STB clears path for Uinta Basin Railway project

By Trains Staff | December 16, 2021

| Last updated on April 1, 2024


Board decision grants exemption allowing construction and operation of Utah project

Map showing proposed rail route in Utah
A Surface Transportation Board map shows the chosen route for the Uinta Basin Railway, the Whitmore Park Alternative, which received final STB approval Wednesday. STB Office of Environmental Analysis

WASHINGTON — A Surface Transportation Board decision has cleared the way for construction of Utah’s Uinta Basin Railway.

In a decision issued Wednesday, the board granted the exemption sought by the Seven County Infrastructure Coalition to construct the 85-mile line to connect oilfields in western Utah to the national rail network at a junction with Union Pacific at Kyune, Utah, subject to environmental mitigation conditions proposed by the STB’s Office of Environmental Analysis.

The coalition requested the exemption in May 2020 for a project it says will cost $1.2 billion to $1.3 billion, and will mostly be used to ship crude oil and frac sand.
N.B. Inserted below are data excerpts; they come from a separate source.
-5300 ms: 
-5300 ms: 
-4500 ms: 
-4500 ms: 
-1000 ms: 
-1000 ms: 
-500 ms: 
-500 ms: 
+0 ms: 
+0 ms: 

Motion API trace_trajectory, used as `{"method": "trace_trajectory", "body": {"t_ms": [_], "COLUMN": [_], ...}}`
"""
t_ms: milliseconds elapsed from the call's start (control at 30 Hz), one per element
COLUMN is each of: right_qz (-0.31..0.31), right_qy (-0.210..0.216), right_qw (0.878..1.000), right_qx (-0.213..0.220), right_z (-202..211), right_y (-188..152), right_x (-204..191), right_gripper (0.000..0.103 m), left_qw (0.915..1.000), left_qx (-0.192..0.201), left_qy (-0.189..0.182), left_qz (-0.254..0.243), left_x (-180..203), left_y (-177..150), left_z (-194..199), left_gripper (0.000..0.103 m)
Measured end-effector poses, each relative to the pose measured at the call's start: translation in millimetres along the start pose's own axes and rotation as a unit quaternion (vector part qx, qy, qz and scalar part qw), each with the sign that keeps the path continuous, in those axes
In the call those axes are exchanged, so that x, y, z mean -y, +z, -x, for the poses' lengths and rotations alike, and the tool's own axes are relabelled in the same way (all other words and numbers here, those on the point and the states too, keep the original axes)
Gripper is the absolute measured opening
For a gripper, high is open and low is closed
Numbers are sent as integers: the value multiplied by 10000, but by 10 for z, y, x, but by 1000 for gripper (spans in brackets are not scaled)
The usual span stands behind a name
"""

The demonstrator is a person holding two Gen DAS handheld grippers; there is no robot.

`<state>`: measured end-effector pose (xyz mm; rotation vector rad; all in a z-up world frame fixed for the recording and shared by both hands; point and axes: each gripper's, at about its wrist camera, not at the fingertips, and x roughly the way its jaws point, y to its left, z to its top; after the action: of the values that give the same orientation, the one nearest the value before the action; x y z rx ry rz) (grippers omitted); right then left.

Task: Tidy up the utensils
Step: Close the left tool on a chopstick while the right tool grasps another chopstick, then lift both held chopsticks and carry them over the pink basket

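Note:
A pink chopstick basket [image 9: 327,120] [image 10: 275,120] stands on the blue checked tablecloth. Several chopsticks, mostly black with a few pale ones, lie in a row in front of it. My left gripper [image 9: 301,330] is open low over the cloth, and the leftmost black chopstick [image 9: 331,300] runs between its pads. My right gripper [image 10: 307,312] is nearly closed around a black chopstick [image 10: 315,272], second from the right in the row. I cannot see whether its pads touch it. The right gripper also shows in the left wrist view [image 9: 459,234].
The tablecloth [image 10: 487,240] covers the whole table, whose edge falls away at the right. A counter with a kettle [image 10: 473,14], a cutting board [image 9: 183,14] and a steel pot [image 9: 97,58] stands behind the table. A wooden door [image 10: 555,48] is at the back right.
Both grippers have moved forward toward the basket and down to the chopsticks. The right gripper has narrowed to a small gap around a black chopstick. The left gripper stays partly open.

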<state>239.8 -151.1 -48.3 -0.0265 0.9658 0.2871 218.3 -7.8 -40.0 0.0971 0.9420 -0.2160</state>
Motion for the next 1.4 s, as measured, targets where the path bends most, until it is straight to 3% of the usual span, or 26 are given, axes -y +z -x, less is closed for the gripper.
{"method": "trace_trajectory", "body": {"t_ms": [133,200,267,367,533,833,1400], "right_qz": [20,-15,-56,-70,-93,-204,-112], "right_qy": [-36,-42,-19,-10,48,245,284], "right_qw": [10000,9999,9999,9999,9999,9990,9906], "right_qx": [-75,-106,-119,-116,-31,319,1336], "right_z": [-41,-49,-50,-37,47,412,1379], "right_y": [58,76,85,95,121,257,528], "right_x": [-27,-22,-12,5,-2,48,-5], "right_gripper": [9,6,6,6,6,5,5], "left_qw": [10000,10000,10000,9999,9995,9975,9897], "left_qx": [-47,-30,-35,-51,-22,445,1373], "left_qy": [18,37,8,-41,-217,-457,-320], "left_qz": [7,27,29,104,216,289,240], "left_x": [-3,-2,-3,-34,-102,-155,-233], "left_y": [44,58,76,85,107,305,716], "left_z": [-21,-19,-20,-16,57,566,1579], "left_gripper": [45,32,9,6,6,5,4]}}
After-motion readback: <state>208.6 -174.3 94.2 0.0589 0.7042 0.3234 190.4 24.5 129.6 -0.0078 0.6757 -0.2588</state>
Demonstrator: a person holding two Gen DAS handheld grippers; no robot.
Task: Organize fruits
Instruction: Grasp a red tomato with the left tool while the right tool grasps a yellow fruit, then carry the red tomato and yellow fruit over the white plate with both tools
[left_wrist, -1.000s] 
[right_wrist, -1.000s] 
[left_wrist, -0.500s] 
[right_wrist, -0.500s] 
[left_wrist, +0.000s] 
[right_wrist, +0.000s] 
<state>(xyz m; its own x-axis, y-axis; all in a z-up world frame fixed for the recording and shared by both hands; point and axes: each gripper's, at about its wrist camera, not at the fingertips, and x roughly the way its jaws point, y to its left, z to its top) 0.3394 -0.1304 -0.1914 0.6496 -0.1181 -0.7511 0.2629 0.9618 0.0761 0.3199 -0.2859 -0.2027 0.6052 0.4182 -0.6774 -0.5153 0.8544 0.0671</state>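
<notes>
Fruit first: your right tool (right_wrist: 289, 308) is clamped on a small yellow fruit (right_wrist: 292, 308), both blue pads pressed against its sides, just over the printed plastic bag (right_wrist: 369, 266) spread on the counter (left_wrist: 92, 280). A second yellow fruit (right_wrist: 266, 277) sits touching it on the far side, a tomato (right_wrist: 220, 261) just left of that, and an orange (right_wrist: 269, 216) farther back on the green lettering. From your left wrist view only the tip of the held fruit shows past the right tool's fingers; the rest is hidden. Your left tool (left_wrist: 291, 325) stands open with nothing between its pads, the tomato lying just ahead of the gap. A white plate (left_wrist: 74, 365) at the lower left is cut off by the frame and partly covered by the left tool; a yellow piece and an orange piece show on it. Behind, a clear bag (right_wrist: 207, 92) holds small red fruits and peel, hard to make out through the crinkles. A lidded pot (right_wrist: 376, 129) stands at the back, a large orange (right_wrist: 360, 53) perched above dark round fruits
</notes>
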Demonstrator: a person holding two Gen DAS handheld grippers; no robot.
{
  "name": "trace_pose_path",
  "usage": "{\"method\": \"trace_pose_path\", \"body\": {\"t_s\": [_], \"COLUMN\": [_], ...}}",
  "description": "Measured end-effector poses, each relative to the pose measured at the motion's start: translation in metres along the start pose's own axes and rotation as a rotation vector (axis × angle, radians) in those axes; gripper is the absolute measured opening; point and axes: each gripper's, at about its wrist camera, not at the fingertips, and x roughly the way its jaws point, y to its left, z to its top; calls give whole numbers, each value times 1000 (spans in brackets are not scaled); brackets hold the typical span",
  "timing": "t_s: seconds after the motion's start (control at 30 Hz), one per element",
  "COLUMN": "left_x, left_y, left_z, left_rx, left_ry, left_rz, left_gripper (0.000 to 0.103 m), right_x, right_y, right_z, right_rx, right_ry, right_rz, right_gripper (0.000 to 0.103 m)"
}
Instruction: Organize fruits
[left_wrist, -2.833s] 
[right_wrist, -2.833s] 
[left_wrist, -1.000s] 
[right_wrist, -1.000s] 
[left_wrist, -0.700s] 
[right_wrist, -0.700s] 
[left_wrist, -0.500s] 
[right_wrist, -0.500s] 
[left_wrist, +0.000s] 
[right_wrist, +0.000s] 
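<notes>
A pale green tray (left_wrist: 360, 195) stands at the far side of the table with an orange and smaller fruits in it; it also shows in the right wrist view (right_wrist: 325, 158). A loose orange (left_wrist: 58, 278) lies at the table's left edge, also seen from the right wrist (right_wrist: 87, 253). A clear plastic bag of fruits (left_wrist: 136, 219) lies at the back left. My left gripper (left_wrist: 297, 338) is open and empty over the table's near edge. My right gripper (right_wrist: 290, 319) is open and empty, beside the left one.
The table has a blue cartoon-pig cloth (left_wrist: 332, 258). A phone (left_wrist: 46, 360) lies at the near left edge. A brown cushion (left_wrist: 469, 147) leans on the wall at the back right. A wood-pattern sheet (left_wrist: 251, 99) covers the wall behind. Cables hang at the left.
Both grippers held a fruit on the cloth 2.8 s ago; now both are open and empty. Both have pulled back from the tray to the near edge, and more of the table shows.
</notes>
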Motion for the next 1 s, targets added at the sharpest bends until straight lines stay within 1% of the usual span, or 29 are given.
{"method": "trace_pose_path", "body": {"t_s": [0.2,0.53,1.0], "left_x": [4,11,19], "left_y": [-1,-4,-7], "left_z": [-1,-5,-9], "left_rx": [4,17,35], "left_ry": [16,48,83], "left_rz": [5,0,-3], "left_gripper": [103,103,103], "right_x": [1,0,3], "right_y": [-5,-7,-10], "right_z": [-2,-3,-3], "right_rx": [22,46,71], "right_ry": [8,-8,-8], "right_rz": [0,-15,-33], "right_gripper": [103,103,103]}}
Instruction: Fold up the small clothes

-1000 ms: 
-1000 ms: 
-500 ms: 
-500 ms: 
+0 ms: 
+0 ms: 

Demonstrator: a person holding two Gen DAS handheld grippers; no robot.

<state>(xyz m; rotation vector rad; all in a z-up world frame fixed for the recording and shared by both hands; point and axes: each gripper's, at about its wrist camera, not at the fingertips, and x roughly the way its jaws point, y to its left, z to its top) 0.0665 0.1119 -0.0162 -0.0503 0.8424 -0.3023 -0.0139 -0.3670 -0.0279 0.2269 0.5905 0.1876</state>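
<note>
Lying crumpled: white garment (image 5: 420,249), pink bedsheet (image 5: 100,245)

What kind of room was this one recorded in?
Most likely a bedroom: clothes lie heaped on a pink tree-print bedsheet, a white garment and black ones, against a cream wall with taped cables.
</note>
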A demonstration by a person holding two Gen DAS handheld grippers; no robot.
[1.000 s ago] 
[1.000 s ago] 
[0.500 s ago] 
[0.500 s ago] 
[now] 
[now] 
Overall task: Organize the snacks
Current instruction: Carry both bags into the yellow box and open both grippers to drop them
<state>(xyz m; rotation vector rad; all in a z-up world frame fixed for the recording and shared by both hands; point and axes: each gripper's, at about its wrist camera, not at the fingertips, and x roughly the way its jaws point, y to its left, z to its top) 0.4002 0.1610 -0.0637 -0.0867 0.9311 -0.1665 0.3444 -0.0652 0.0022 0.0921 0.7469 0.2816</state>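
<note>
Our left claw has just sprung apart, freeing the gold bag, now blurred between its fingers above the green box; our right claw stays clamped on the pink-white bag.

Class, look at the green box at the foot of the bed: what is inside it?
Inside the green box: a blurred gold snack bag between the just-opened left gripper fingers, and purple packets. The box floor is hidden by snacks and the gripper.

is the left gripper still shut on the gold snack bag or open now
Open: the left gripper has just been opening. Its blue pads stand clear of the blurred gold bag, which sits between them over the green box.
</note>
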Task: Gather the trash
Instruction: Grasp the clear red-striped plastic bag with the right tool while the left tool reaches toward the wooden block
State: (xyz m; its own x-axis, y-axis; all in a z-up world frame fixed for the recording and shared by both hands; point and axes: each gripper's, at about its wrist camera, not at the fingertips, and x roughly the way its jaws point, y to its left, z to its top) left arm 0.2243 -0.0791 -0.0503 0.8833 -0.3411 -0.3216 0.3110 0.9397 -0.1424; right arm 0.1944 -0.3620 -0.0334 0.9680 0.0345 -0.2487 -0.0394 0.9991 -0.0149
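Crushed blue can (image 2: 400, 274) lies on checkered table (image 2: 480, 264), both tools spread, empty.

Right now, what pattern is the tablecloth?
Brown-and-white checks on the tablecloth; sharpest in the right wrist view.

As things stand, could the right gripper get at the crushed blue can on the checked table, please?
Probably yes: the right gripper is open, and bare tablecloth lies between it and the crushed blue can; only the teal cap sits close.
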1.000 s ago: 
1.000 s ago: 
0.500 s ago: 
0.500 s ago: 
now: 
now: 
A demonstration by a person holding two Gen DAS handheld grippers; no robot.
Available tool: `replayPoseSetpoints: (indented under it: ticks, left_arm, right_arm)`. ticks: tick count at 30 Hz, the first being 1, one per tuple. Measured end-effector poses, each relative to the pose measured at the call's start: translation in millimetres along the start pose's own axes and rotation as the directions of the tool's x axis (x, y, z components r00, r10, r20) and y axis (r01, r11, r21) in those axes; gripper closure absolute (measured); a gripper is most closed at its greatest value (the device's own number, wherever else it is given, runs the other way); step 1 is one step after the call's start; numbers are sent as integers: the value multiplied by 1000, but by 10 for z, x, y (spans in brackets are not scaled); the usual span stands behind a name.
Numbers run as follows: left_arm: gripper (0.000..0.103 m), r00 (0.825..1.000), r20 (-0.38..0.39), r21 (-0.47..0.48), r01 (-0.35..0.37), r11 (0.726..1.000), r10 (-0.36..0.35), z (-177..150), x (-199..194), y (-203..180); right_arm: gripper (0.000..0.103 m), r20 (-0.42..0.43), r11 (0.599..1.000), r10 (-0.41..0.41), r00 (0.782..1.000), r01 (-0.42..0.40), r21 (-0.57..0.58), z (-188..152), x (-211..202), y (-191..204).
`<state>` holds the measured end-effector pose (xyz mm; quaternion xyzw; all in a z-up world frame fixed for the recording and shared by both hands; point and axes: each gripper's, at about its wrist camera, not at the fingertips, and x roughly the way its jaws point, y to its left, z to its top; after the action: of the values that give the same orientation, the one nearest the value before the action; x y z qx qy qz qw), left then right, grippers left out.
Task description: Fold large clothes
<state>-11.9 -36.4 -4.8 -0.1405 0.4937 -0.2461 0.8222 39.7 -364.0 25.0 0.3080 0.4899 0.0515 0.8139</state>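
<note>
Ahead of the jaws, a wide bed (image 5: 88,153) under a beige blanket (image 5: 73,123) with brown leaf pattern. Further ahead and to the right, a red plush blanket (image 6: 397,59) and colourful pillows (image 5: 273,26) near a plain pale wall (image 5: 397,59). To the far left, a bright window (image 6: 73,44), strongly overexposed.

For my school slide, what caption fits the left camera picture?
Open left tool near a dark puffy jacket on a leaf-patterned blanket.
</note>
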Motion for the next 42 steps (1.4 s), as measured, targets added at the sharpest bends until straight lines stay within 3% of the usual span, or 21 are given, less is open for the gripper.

The project is supported by the state’s two U.S. senators and five members of the House of Representatives, as well as the Ute Indian Tribe and a number of state officials. It has been opposed by a number of environmental organizations.

While noting that the project “is likely to produce unavoidable environmental impacts,” the board found that the chosen route, the Whitmore Park Alternative, and the mitigation efforts, will minimize those impacts, and that the line will have “substantial transportation and economic benefits. … In sum, the transportation merits of the project outweigh the environmental impacts.”

Wednesday’s decision follows an earlier board ruling concluding the proposal meets the statutory standards for exemption [see “Digest: STB ruling supports transportation aspect of Uinta Basin project,” Trains News Wire, Jan. 5, 2021] as well as issuance of the Final Environmental Impact Statement in August [see “Final environmental statement released …,” News Wire, Aug. 6, 2021].